PROJECT SUMMARY – RP5 Small molecules that enhance autophagy have the potential to serve as therapeutics against a phylogenetically diverse and broad range of pathogens. Nonetheless, most of the proteins that participate in, or regulate, autophagy lack chemical probes and some may even be viewed as undruggable. To accelerate the discovery of chemical probes, and ultimately drugs that promote anti-infective autophagy, new platforms are needed that can broadly and efficiently evaluate small molecule interactions for autophagy-related proteins from diverse structural and functional classes. Our laboratory has recently introduced the first chemical proteomic platforms to globally assess the druggability of proteins directly in native biological systems. These quantitative mass spectrometry-activity-based protein profiling (MS-ABPP) platforms can be applied to any cell type or state and have identified small-molecule hit ligands for many hundreds of proteins across a wide range of classes, including those previously considered undruggable (e.g., adaptors, transcription factors). Mining our current MS-ABPP data sets of the human proteome, which contain 30,000+ sites on 10,000+ proteins, has uncovered evidence of druggability for several proteins involved in degradative autophagy and/or ATG gene- dependent immunity. In RP5, we will use our MS-ABPP platforms in close collaboration with RP1-4 to discover and optimize small-molecule probes that enhance autophagy-mediated defense against infectious diseases. We will pursue the following Specific Aims: 1) the chemical proteomic identification of protein targets of autophagy-stimulating small molecules; 2) the chemical proteomic discovery of hit ligands for prioritized autophagy proteins; 3) the chemical proteomic discovery of novel, druggable proteins that regulate autophagy; and 4) the optimization of chemical probes for prioritized autophagy proteins. RP5 should furnish potent and selective chemical probes for several prioritized autophagy proteins, and these probes will be provided to RP1- 4 for biological studies. The chemical probes developed in RP5 should also serve as much needed tools for the greater autophagy and infectious disease communities, as well as valuable starting points for the development of broad-spectrum anti-infective therapies.
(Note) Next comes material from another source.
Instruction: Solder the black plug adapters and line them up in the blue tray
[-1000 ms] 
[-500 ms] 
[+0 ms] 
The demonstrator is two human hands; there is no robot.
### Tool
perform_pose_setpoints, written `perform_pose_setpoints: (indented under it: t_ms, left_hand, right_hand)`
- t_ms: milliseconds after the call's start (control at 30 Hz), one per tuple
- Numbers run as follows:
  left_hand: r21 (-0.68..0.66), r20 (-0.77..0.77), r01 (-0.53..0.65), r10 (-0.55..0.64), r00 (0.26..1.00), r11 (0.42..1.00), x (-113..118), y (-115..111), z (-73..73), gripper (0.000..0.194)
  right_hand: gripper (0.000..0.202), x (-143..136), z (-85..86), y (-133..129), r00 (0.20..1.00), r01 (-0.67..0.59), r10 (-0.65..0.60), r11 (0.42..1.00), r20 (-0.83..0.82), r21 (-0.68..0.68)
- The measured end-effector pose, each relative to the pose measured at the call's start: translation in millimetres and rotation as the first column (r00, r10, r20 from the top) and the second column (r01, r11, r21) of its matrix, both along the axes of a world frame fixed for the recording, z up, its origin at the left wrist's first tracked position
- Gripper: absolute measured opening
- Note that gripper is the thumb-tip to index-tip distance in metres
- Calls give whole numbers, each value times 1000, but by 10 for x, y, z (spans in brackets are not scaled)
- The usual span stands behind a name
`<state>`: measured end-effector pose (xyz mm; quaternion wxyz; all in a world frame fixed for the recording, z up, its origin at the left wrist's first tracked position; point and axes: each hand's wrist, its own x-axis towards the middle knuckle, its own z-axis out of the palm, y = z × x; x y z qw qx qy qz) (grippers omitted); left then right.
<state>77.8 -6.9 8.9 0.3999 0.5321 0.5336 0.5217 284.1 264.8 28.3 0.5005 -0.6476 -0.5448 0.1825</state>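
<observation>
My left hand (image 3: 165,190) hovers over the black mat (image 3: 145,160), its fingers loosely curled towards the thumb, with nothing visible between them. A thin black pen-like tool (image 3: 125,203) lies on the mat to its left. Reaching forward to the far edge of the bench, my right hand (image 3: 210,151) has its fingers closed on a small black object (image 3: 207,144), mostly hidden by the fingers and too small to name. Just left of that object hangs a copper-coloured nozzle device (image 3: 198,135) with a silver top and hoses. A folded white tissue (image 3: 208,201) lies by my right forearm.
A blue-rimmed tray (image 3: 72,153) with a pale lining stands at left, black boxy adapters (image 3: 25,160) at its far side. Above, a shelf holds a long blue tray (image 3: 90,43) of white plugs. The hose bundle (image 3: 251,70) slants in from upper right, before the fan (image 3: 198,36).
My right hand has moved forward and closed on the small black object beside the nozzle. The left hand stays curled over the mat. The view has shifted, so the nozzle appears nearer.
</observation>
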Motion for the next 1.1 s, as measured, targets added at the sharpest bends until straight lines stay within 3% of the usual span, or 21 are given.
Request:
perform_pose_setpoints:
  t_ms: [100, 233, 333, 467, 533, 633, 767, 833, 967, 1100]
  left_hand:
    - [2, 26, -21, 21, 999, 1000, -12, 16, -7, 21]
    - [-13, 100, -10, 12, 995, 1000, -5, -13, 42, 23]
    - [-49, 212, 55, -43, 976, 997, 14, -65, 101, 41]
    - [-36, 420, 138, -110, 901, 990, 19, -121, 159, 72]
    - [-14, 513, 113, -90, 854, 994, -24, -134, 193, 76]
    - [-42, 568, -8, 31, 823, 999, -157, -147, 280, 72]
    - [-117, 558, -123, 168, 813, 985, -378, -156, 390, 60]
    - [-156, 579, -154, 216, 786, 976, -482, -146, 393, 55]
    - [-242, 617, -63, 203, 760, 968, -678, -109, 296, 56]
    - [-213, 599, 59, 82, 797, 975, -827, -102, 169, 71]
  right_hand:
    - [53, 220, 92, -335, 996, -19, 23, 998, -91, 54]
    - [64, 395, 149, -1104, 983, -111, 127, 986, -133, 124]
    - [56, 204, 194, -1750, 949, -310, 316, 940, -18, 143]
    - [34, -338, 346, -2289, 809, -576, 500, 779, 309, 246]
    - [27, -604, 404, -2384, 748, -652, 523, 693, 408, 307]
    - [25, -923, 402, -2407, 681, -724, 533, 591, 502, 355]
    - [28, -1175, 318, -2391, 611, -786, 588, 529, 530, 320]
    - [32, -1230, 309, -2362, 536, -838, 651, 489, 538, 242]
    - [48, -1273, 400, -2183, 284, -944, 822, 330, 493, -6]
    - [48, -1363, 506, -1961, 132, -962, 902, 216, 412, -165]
项目摘要 - RP5 增强自噬的小分子有潜力作为对系统发育的治疗 潜水员和广泛的病原体。但是，大多数参与或调节的蛋白质 自噬缺乏化学问题，有些甚至可能被视为不足。加速发现 化学问题，以及最终促进反感染自噬的药物，需要新的平台 可以广泛有效地评估潜水员自噬相关蛋白的小分子相互作用 结构和功能类别。我们的实验室最近引入了第一个化学蛋白质组学 直接在天然生物系统中直接评估蛋白质可药物的平台。这些 基于定量的质谱 - 活性蛋白分析（MS-ABPP）平台可以应用于任何细胞 类型或状态，并确定了数百种蛋白质的小分子命中配体 类别，包括先前认为不可能的那些（例如，适配器，转录因子）。开采我们 当前的人蛋白质组的MS-ABPP数据集，该数据集包含10,000多种蛋白质上的30,000个位点 发现了参与降解自噬和/或ATG基因的几种蛋白质的可药用证据 依赖免疫。在RP5中，我们将与RP1-4密切合作使用MS-ABPP平台来发现 并优化小分子问题，以增强自噬介导的防御性疾病的防御。 我们将追求以下特定目标：1）化学蛋白质组学的鉴定 自噬刺激小分子； 2）优先级的HIT配体的化学蛋白质组学发现 自噬蛋白； 3）调节自噬的新型可药物蛋白的化学蛋白质组学发现； 4）优化优先级自噬蛋白的化学问题。 RP5应该具有潜力和 几种优先自噬蛋白的选择性化学问题，这些问题将提供给RP1- 4用于生物学研究。 RP5中产生的化学问题也应为急需的工具提供 更大的自噬和传染病社区，以及宝贵的起点 开发广谱抗感染疗法。